The data Block Start

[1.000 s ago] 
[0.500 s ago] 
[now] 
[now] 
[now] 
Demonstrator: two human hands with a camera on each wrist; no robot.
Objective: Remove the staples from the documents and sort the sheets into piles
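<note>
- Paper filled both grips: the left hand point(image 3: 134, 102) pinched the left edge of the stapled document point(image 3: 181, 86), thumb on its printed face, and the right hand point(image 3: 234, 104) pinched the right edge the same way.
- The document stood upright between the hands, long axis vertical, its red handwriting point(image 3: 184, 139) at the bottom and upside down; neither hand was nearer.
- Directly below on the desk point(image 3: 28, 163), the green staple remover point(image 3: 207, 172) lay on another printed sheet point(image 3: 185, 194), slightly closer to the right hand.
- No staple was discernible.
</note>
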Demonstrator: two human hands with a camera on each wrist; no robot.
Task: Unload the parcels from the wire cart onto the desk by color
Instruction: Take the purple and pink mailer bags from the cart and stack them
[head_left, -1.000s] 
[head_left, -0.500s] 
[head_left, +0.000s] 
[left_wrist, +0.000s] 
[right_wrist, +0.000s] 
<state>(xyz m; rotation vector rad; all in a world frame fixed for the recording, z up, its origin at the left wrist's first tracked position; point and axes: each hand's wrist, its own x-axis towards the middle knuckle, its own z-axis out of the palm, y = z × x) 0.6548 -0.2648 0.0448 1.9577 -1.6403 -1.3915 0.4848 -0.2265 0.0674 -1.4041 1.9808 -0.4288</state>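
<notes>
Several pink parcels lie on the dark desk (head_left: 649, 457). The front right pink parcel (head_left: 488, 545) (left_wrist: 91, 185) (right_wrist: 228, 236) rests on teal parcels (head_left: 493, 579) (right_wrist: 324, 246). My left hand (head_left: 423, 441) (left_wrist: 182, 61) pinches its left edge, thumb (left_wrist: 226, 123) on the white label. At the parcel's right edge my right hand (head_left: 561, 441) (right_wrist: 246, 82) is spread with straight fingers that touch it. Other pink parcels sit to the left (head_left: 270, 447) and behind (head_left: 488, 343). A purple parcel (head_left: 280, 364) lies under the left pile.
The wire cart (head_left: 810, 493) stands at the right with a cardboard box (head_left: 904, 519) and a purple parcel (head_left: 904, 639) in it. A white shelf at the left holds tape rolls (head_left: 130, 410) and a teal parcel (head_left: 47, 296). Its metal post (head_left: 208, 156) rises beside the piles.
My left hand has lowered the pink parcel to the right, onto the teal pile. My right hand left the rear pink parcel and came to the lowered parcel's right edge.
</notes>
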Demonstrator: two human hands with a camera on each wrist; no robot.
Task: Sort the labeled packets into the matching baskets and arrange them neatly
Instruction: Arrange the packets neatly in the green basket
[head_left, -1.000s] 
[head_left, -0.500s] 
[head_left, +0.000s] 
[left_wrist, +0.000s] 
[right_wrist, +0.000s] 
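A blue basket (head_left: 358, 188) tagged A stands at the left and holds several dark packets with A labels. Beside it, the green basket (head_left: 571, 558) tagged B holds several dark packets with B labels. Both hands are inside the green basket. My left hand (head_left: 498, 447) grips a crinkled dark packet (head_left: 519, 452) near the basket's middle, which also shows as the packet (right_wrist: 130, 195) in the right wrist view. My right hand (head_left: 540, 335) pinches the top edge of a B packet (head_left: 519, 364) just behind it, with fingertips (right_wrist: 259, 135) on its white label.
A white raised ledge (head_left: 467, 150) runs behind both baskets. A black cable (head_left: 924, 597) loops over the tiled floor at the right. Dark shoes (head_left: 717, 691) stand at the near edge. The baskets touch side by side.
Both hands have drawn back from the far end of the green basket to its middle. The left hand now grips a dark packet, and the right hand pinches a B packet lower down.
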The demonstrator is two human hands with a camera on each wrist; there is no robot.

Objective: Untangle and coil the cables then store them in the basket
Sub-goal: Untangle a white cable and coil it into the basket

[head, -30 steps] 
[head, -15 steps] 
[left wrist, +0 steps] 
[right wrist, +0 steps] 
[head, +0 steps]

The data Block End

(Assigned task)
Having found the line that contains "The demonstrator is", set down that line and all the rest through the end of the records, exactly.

(Response area)
The demonstrator is two human hands with a camera on each wrist; there is no robot.

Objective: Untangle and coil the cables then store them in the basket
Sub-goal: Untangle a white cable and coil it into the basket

[head, -30 steps] 
[head, -15 steps] 
[left wrist, +0 steps] 
[right wrist, +0 steps] 
[head, +0 steps]

What was asked now has a complete answer.